▶ _Problem to work on_
Every line of the data below should be retyped exactly.
[[ Given records, beginning ]]
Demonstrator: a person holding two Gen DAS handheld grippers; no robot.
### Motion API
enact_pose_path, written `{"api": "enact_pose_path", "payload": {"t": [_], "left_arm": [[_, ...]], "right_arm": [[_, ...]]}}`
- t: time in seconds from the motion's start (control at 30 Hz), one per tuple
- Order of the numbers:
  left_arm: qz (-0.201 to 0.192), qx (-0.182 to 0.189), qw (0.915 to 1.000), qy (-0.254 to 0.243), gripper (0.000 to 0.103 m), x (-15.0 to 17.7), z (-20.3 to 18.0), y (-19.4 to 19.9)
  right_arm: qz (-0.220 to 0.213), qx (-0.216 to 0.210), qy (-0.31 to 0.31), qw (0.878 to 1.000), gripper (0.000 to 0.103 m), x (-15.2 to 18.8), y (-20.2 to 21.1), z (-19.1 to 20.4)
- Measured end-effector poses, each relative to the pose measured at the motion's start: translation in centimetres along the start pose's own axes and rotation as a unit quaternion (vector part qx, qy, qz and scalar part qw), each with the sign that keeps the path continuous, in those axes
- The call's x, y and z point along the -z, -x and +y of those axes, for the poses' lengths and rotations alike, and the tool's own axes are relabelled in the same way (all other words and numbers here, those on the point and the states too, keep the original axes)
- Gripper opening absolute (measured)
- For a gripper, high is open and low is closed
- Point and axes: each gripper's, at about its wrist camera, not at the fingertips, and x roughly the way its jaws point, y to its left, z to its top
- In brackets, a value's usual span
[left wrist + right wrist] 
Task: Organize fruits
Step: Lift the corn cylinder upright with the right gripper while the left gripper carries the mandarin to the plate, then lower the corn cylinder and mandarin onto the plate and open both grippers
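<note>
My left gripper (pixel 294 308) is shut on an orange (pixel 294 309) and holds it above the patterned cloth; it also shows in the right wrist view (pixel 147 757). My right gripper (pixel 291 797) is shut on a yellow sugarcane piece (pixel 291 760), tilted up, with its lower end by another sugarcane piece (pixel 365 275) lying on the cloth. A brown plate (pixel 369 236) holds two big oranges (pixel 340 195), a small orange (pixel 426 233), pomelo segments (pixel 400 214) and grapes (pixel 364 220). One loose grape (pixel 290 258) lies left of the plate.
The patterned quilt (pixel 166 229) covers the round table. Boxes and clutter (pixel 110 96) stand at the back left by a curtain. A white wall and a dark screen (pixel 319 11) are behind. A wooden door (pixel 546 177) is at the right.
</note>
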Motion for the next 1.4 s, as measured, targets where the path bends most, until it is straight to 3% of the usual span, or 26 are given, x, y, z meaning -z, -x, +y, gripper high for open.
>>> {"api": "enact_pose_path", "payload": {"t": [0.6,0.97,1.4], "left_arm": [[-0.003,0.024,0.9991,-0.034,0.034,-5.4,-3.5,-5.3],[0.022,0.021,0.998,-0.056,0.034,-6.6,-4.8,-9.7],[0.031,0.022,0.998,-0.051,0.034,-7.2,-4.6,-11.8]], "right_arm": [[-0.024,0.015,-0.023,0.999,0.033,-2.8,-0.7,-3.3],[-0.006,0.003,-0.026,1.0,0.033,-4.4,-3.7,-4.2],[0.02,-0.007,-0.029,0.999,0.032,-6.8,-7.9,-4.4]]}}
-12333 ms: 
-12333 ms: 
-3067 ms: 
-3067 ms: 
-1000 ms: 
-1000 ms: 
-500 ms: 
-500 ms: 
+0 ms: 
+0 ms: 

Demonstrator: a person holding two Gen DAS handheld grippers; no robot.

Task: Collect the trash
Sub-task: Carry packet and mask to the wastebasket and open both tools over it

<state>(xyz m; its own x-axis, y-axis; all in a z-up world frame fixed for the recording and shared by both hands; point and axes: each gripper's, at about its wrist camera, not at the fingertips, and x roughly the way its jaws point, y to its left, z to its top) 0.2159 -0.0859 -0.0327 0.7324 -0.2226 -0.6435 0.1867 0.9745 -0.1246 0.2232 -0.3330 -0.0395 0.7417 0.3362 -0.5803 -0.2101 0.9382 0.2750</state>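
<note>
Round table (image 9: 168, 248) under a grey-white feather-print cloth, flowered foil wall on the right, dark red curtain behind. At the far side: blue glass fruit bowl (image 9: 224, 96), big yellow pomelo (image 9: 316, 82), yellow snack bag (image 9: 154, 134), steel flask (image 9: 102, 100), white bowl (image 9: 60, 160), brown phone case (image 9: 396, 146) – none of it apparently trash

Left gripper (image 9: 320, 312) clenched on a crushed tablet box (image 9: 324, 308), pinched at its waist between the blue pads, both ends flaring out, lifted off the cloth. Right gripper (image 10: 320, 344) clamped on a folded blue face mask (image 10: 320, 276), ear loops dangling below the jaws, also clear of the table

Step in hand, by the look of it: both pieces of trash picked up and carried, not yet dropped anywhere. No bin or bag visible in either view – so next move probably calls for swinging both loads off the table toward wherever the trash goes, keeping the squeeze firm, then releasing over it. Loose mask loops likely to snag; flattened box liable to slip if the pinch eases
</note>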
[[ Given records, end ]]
▶ _Solution to the exercise_
Demonstrator: a person holding two Gen DAS handheld grippers; no robot.
### Motion API
enact_pose_path, written `{"api": "enact_pose_path", "payload": {"t": [_], "left_arm": [[_, ...]], "right_arm": [[_, ...]]}}`
- t: time in seconds from the motion's start (control at 30 Hz), one per tuple
- Order of the numbers:
  left_arm: qz (-0.201 to 0.192), qx (-0.182 to 0.189), qw (0.915 to 1.000), qy (-0.254 to 0.243), gripper (0.000 to 0.103 m), x (-15.0 to 17.7), z (-20.3 to 18.0), y (-19.4 to 19.9)
  right_arm: qz (-0.220 to 0.213), qx (-0.216 to 0.210), qy (-0.31 to 0.31), qw (0.878 to 1.000), gripper (0.000 to 0.103 m), x (-15.2 to 18.8), y (-20.2 to 21.1), z (-19.1 to 20.4)
- Measured end-effector poses, each relative to the pose measured at the motion's start: translation in centimetres along the start pose's own axes and rotation as a unit quaternion (vector part qx, qy, qz and scalar part qw), each with the sign that keeps the path continuous, in those axes
- The call's x, y and z point along the -z, -x and +y of those axes, for the poses' lengths and rotations alike, and the tool's own axes are relabelled in the same way (all other words and numbers here, those on the point and the states too, keep the original axes)
- Gripper opening absolute (measured)
- For a gripper, high is open and low is closed
- Point and axes: each gripper's, at about its wrist camera, not at the fingertips, and x roughly the way its jaws point, y to its left, z to its top
- In brackets, a value's usual span
[left wrist + right wrist] 
Task: Organize fruits
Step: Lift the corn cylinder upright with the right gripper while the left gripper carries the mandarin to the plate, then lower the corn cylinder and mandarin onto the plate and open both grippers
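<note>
My left gripper (pixel 294 308) is shut on an orange (pixel 294 309) and holds it above the patterned cloth; it also shows in the right wrist view (pixel 147 757). My right gripper (pixel 291 797) is shut on a yellow sugarcane piece (pixel 291 760), tilted up, with its lower end by another sugarcane piece (pixel 365 275) lying on the cloth. A brown plate (pixel 369 236) holds two big oranges (pixel 340 195), a small orange (pixel 426 233), pomelo segments (pixel 400 214) and grapes (pixel 364 220). One loose grape (pixel 290 258) lies left of the plate.
The patterned quilt (pixel 166 229) covers the round table. Boxes and clutter (pixel 110 96) stand at the back left by a curtain. A white wall and a dark screen (pixel 319 11) are behind. A wooden door (pixel 546 177) is at the right.
</note>
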Motion for the next 1.4 s, as measured, targets where the path bends most, until it is straight to 3% of the usual span, or 26 are given, x, y, z meaning -z, -x, +y, gripper high for open.
>>> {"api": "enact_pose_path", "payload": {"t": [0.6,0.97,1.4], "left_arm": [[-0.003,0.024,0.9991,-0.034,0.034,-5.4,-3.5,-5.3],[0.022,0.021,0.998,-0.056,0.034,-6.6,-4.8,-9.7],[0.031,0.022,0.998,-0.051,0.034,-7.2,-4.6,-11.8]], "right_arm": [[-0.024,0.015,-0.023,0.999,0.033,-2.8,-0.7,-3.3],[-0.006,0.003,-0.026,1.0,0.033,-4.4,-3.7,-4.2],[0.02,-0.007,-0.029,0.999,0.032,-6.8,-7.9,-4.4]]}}
-12333 ms: 
-12333 ms: 
-3067 ms: 
-3067 ms: 
-1000 ms: 
-1000 ms: 
-500 ms: 
-500 ms: 
+0 ms: 
+0 ms: 

Demonstrator: a person holding two Gen DAS handheld grippers; no robot.

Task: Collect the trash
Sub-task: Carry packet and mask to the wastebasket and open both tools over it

<state>(xyz m; its own x-axis, y-axis; all in a z-up world frame fixed for the recording and shared by both hands; point and axes: each gripper's, at about its wrist camera, not at the fingertips, and x roughly the way its jaws point, y to its left, z to its top) 0.2159 -0.0859 -0.0327 0.7324 -0.2226 -0.6435 0.1867 0.9745 -0.1246 0.2232 -0.3330 -0.0395 0.7417 0.3362 -0.5803 -0.2101 0.9382 0.2750</state>
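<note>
Round table (image 9: 168, 248) under a grey-white feather-print cloth, flowered foil wall on the right, dark red curtain behind. At the far side: blue glass fruit bowl (image 9: 224, 96), big yellow pomelo (image 9: 316, 82), yellow snack bag (image 9: 154, 134), steel flask (image 9: 102, 100), white bowl (image 9: 60, 160), brown phone case (image 9: 396, 146) – none of it apparently trash

Left gripper (image 9: 320, 312) clenched on a crushed tablet box (image 9: 324, 308), pinched at its waist between the blue pads, both ends flaring out, lifted off the cloth. Right gripper (image 10: 320, 344) clamped on a folded blue face mask (image 10: 320, 276), ear loops dangling below the jaws, also clear of the table

Step in hand, by the look of it: both pieces of trash picked up and carried, not yet dropped anywhere. No bin or bag visible in either view – so next move probably calls for swinging both loads off the table toward wherever the trash goes, keeping the squeeze firm, then releasing over it. Loose mask loops likely to snag; flattened box liable to slip if the pinch eases
</note>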

Nothing remains to be done in this exercise.